I confess I had serious thoughts of missing the Remembrance Day service at Vedder Crossing Friday morning. The rain was falling with a malevolence that made my warm cup of coffee and comfortable couch all the more inviting.
But as the rain pelted down I thought of a story my grandfather had told me.
He had landed at Normandy sometime after D-Day and was making his way up past Caen in France. At some point his unit dug in for the night and my grandfather settled into his slit trench to get some sleep. Sometime during the night the clouds opened up and it started to rain. When my grandfather awoke he was half submerged in icy cold water. Floating all around him were the blue airmail letters they gave soldiers to write home. He laughed as he described his confusion – cold and wet, in an icy blue bath.
My grandfather didn’t talk much about the war, only to say that he would not want to go through it again. So I never learned more about the shrapnel still in his hand, or the Nazi SS helmet he brought home.

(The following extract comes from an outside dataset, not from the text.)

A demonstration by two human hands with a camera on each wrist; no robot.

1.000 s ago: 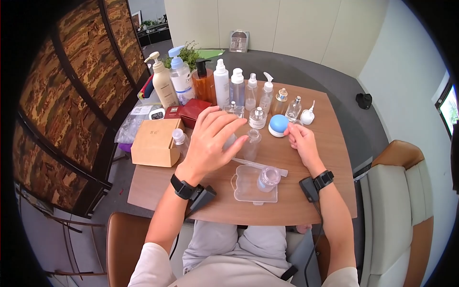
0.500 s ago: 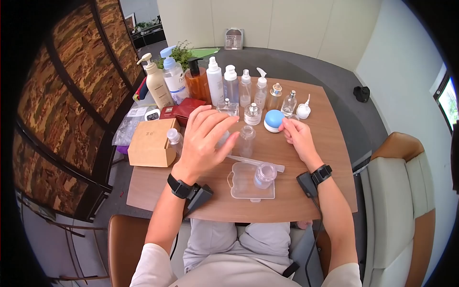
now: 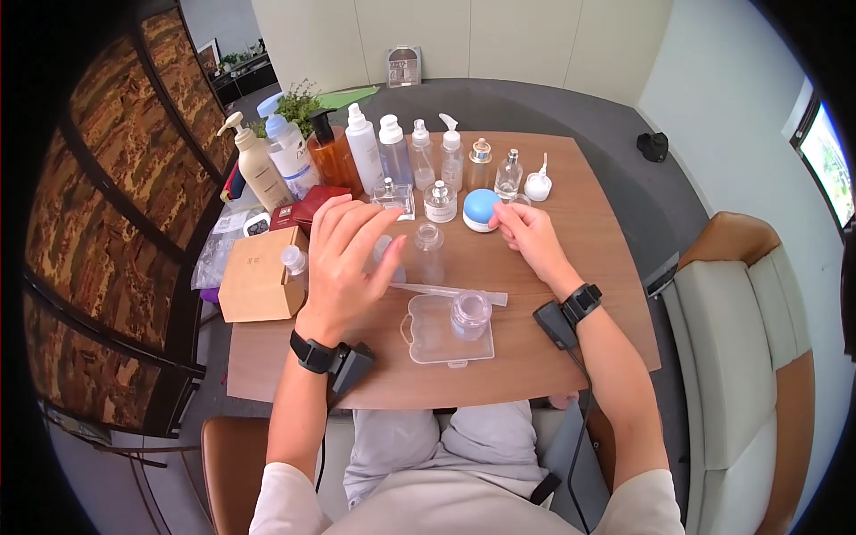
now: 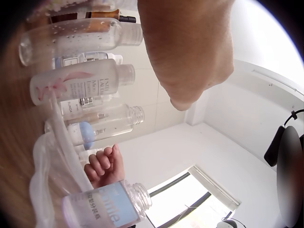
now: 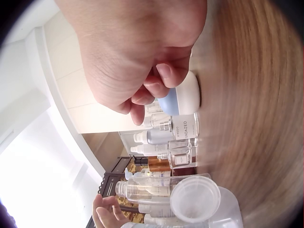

He died while I was still too young to press for more answers.
But every Remembrance Day I think of him, and the hardships he and millions more like him endured to end a cruel and vicious regime. He may have laughed about a wet foxhole, but I know there were more than storm clouds darkening his memories of the conflict.
The rain fell hard Friday morning. And if my grandfather was watching, he likely would have thought us all crazy.
But I’m glad I joined the hundreds of men, women and children who turned out Friday morning to honour those who have given – and continue to give – so much.
We were all cold, and we were wet. But the warmth of our homes was only a short drive away, not across an ocean in a place that many of us might never see again.